3. No meio desta perplexidade que é saber que fazer da Educação hoje, a nossa Universidade foi avaliada pelo DN. Independentemente de alguns títulos mais berrantes, os textos do DN foram quase sempre sóbrios, inteligentes e moderados. Ficamos a saber que tínhamos boas instalações, bons equipamentos desportivos, boa acção social escolar, boa distribuição de computadores por aluno, menos boa distribuição de computadores por docente e menos boa ligação à Internet, assim como número de livros nas Bibliotecas. A celeridade da qualificação dos professores ainda não é a desejada mas com a conclusão da actual vaga de Doutoramentos e Mestrados, esse percurso será concluído. Em muitos itens estamos relativamente bem no ranking das universidades portuguesas, noutros estaremos relativamente menos bem. Até agora o pior índice diz respeito à capacidade de atracção. A interioridade e a ausência de acessibilidades é um preço caro pago anualmente pela Universidade. Para além daqueles pontos que se poderão colmatar com a alteração de prioridades (ligação à Internet, computadores e livros) o resto far-se-á com o esforçado trabalhinho da formiguinha, o qual não dá frutos a curto e médio prazo.

 

P.S. (Em jeito de S.O.S.)- A menos boa distribuição de computadores por docente lembrou-me o meu caso pessoal, já que todas as semanas trabalho no URBI, agora na Recensio e não serei dos que tenho menos textos na BOCC. Para além disso, coloco textos de apoio na página dos Académicos e pratico discussão com os alunos através de Fóruns Multimédia.

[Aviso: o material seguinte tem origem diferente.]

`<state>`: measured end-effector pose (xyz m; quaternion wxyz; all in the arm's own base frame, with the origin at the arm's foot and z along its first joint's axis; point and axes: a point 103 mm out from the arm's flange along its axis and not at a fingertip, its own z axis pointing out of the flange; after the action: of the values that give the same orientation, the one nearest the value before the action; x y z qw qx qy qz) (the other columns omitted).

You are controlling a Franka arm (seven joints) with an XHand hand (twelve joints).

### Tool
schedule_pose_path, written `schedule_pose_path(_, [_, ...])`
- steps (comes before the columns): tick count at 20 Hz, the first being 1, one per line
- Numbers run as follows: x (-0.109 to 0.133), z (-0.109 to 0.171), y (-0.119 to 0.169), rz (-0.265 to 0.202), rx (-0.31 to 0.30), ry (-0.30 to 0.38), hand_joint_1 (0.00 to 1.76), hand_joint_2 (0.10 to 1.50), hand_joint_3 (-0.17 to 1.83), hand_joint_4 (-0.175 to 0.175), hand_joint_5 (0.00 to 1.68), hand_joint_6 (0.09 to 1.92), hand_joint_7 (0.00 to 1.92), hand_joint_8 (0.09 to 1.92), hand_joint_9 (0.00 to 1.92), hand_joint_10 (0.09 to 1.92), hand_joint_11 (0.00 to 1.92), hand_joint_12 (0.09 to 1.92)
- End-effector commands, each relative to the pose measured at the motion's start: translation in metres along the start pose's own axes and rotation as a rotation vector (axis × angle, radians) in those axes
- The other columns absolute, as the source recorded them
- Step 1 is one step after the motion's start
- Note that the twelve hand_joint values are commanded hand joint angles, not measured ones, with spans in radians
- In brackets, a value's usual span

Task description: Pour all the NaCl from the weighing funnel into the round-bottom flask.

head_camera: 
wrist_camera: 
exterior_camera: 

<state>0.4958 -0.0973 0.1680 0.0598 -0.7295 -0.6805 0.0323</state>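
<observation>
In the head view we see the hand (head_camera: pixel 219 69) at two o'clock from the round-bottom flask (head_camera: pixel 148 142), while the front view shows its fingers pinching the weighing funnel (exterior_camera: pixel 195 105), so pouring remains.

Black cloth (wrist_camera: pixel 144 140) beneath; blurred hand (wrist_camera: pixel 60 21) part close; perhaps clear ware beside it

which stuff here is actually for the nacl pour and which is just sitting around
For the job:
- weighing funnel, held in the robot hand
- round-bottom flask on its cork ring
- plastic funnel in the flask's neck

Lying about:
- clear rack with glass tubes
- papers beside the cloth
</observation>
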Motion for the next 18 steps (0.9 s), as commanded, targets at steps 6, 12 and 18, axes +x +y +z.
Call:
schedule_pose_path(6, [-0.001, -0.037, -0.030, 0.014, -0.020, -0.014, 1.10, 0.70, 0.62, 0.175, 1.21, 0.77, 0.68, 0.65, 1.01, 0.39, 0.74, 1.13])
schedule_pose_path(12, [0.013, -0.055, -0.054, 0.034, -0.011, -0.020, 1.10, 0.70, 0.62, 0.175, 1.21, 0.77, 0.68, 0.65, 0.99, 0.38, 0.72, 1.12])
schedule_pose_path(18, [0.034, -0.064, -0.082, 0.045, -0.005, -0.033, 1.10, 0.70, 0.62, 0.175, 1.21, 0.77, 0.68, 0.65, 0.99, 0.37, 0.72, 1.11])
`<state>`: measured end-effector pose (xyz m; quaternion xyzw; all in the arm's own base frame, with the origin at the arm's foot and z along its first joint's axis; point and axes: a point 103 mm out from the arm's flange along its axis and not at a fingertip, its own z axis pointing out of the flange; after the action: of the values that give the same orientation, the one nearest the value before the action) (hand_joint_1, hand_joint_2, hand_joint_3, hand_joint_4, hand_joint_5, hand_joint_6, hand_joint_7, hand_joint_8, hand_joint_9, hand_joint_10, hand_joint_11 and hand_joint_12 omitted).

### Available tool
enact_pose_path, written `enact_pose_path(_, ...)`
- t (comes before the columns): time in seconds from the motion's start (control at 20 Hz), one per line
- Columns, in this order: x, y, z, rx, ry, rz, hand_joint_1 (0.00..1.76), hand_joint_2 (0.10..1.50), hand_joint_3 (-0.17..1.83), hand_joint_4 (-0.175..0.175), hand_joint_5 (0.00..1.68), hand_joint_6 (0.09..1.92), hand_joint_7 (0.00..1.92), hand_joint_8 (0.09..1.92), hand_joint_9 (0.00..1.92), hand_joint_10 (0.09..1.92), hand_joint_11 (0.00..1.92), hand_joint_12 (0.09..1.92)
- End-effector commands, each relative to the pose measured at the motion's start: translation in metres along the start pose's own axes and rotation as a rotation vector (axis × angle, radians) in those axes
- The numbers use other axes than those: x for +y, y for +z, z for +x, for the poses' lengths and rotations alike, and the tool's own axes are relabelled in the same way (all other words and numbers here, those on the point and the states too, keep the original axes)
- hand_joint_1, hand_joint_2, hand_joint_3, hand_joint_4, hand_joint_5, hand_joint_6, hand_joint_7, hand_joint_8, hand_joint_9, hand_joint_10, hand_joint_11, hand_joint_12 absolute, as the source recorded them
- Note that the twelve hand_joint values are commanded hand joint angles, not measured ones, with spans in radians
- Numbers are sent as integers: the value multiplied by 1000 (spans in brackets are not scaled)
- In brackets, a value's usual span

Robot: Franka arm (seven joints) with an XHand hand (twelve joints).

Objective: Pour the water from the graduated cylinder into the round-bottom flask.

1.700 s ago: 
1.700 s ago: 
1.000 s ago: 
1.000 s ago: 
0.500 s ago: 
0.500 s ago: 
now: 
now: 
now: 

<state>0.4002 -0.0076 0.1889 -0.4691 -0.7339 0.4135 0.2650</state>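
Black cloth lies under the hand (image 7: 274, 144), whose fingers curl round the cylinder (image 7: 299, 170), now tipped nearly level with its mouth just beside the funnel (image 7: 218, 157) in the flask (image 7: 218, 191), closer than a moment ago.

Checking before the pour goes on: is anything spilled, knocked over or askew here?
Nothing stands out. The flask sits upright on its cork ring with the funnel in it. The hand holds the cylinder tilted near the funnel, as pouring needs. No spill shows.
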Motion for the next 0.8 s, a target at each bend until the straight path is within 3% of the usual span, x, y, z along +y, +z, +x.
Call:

Como porém, estava a dar aulas no Ernesto Cruz no primeiro semestre, não fui contemplado na distribuição de computadores por gabinete. Estando certo que, por este modo, todos os responsáveis já contactados a fim de tomarem conhecimento desta omissão terão a gentileza de se lembrarem da necessidade de a ultrapassar, aguardo com respeitosa serenidade a tomada de medidas adequadas.